> **What is expected**:
An exact reproduction of the listing, minus the pictures, is the required output.

> **Input data**:
§ §

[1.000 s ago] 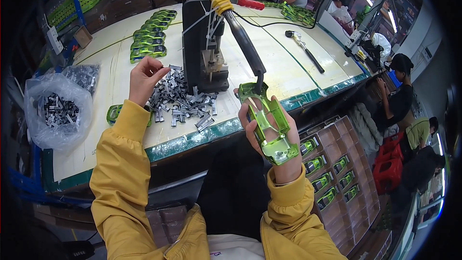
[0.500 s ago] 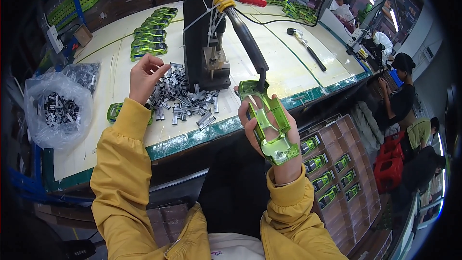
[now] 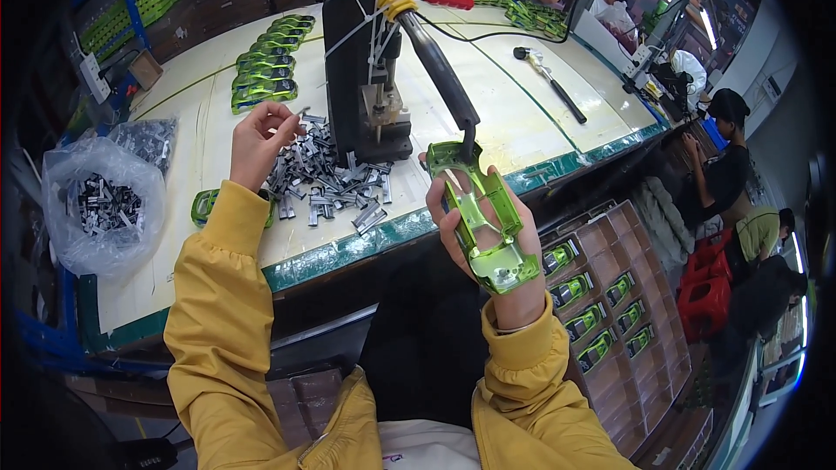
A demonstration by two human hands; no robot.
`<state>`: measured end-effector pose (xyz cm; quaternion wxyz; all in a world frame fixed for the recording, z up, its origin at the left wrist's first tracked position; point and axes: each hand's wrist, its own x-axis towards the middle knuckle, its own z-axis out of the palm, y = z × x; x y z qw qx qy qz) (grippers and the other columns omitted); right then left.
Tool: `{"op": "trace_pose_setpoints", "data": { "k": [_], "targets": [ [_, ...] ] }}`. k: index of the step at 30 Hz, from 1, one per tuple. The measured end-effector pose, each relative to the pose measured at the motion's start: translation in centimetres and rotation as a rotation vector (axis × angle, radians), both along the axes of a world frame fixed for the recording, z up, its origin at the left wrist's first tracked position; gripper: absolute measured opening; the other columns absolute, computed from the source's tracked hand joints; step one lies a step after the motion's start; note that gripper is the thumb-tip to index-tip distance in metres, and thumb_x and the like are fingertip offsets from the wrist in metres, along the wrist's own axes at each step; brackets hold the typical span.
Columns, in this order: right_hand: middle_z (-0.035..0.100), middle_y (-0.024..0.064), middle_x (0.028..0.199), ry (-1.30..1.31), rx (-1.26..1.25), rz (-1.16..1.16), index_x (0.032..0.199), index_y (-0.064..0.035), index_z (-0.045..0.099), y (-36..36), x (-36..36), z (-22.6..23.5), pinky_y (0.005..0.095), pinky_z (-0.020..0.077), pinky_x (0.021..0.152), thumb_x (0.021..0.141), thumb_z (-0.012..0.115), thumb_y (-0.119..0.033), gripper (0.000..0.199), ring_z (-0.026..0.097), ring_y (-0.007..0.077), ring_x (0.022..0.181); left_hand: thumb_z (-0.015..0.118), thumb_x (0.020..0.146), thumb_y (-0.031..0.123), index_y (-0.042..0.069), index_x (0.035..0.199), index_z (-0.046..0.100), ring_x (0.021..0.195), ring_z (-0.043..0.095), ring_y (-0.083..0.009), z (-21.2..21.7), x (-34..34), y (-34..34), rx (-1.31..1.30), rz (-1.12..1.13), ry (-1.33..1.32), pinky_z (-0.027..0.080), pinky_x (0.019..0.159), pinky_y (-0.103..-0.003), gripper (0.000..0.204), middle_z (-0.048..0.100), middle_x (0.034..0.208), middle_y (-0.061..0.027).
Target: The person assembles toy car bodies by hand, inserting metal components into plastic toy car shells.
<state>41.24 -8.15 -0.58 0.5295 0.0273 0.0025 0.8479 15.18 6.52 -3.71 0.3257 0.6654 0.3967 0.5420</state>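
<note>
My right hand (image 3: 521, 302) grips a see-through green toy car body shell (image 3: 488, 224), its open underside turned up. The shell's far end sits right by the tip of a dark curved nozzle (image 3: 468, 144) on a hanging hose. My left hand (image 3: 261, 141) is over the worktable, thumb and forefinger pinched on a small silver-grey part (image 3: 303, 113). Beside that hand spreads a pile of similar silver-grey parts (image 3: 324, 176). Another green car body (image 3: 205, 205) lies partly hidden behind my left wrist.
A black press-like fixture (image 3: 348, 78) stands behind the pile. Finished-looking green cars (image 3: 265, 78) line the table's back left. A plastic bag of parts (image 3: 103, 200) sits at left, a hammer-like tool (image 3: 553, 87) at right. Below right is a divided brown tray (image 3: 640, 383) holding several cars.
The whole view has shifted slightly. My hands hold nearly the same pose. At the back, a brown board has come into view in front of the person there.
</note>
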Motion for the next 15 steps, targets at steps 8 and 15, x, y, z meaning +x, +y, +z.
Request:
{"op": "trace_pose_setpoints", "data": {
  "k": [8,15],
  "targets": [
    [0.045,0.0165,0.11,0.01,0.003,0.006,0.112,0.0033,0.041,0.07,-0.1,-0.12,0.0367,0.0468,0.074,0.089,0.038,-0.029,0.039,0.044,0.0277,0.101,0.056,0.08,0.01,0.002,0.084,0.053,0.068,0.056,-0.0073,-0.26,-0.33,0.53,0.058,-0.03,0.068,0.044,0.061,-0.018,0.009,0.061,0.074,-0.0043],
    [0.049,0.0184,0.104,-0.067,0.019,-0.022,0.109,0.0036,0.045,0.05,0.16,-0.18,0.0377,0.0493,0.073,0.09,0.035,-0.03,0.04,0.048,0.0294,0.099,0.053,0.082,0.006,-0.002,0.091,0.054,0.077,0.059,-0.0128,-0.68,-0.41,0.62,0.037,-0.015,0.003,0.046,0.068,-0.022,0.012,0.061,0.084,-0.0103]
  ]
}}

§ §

> **Answer box**:
[1.000 s ago] 
[0.500 s ago] 
[now] 
A demonstration by two human hands; no robot.
`<state>`: measured end-effector pose (xyz cm; quaternion wxyz; all in a world frame fixed for the recording, z up, its origin at the left wrist's first tracked position; point and axes: each hand's wrist, its own x-axis towards the middle knuckle, its own z-axis out of the palm, y = z × x; x y z qw qx qy qz) (grippers and the other columns omitted); right then left.
Tool: `{"op": "trace_pose_setpoints", "data": { "k": [_], "targets": [ [_, ...] ] }}`. k: index of the step at 30 Hz, from 1, one per tuple. The measured end-effector pose, each relative to the pose measured at the motion's start: translation in centimetres and rotation as a rotation vector (axis × angle, radians), both along the axes of a world frame fixed for the recording, z up, its origin at the left wrist's first tracked position; gripper: absolute measured opening; the other columns absolute, computed from the source's tracked hand joints; step one lies a step after the motion's start; note that gripper is the thumb-tip to index-tip distance in metres, and thumb_x and the like are fingertip offsets from the wrist in metres, along the wrist's own axes at each step; brackets hold the typical span.
Columns, in this order: right_hand: middle_z (-0.035..0.100), middle_y (-0.024..0.064), middle_x (0.028..0.199), ry (-1.30..1.31), rx (-1.26..1.25), rz (-1.16..1.16), index_x (0.032..0.199), index_y (-0.064..0.035), index_z (-0.045..0.099), y (-36..36), x (-36..36), z (-22.6..23.5), pinky_y (0.005..0.095), pinky_z (-0.020..0.077), pinky_x (0.021..0.152), thumb_x (0.021..0.141), thumb_z (-0.012..0.115), thumb_y (-0.119..0.033), gripper (0.000..0.199), ring_z (-0.026..0.097), ring_y (-0.007..0.077), ring_x (0.022..0.181); left_hand: thumb_z (-0.015..0.118), thumb_x (0.020..0.146), thumb_y (-0.031..0.123), index_y (-0.042..0.069), index_x (0.035..0.199), index_z (-0.046..0.100), ring_x (0.021..0.195), ring_z (-0.043..0.095), ring_y (-0.083..0.009), z (-21.2..21.7), x (-34..34), y (-34..34), rx (-1.31..1.30), rz (-1.12..1.13), ry (-1.33..1.32), pinky_z (-0.027..0.080), pinky_x (0.019..0.159), pinky_y (-0.103..-0.003), gripper (0.000..0.204), middle_z (-0.048..0.100), middle_x (0.034..0.208), middle_y (-0.061..0.027).
Target: The person assembles toy car bodies by hand, inserting metal components into plastic toy car shells.
<state>41.24 -8.15 -0.58 0.5295 0.0273 0.0025 0.8479 15.18 6.52 -3.71 0.3257 0.6654 0.3967 0.5420</state>
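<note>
My right hand (image 3: 521, 302) grips a see-through green toy car body shell (image 3: 488, 224), its open underside turned up. The shell's far end sits right by the tip of a dark curved nozzle (image 3: 468, 144) on a hanging hose. My left hand (image 3: 261, 141) is over the worktable, thumb and forefinger pinched on a small silver-grey part (image 3: 303, 113). Beside that hand spreads a pile of similar silver-grey parts (image 3: 324, 176). Another green car body (image 3: 205, 205) lies partly hidden behind my left wrist.
A black press-like fixture (image 3: 348, 78) stands behind the pile. Finished-looking green cars (image 3: 265, 78) line the table's back left. A plastic bag of parts (image 3: 103, 200) sits at left, a hammer-like tool (image 3: 553, 87) at right. Below right is a divided brown tray (image 3: 640, 383) holding several cars.
The whole view has shifted slightly. My hands hold nearly the same pose. At the back, a brown board has come into view in front of the person there.
</note>
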Motion for the next 15 steps, targets at steps 8 and 15, x, y, z meaning +x, +y, +z.
Request:
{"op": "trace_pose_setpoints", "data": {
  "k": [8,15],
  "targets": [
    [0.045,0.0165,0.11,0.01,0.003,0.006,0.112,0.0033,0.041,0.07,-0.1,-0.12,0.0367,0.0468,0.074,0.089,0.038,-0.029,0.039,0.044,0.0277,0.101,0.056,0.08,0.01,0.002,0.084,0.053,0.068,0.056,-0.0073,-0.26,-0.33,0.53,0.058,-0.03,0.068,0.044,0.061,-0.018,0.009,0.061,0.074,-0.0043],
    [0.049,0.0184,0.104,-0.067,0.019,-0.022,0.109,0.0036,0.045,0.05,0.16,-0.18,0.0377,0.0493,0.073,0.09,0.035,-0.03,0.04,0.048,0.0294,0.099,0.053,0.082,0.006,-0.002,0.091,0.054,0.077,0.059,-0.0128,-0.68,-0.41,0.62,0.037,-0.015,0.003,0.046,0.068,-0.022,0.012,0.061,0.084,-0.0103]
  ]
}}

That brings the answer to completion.